--- What to do ---
The word "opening" may appear in lines of the data; say how many such lines there are, with nothing beyond the number.
----- Dataset excerpt
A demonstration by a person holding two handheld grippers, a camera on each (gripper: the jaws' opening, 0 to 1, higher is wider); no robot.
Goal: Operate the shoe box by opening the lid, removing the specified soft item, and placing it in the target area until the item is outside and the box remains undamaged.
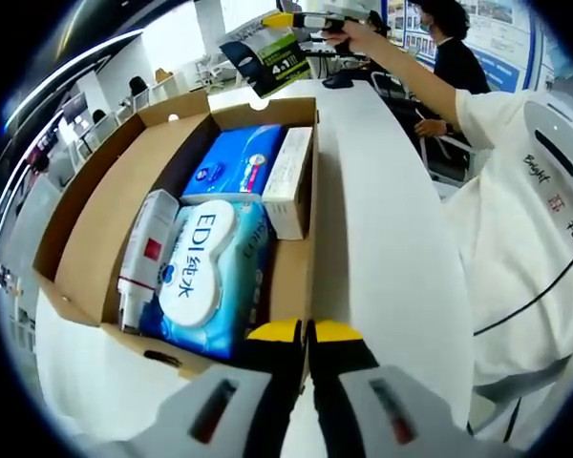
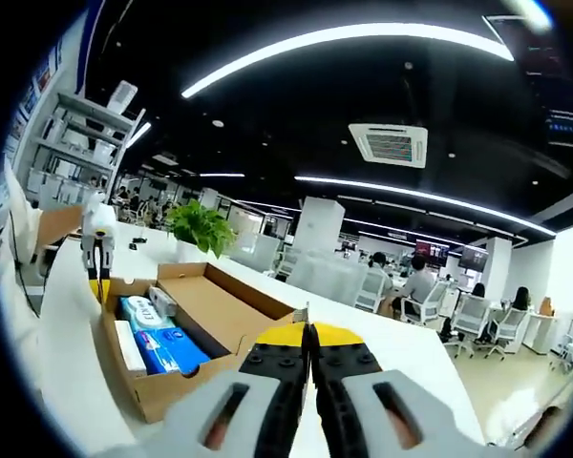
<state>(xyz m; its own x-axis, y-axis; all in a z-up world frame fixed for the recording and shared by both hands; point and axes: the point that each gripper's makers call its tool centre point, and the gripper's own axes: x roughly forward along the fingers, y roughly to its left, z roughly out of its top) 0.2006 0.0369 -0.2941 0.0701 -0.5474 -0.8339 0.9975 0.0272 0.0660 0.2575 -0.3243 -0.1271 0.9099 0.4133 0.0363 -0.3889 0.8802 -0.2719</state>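
While the right gripper (image 1: 285, 21) is pinching the green packet (image 1: 267, 59) aloft beyond the shoe box's (image 1: 86, 239) far end, the left gripper (image 1: 307, 332), jaws together, is sitting at its near wall, possibly clamping it. The edge pinch is risking a slip and a drop back into the box; any tugging is risking torn cardboard.

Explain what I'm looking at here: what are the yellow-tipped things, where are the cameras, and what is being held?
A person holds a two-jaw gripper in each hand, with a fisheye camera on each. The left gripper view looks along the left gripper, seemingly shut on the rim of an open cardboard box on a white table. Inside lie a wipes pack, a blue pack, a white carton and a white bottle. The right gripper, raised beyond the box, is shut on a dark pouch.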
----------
--- Answer to this task ---
2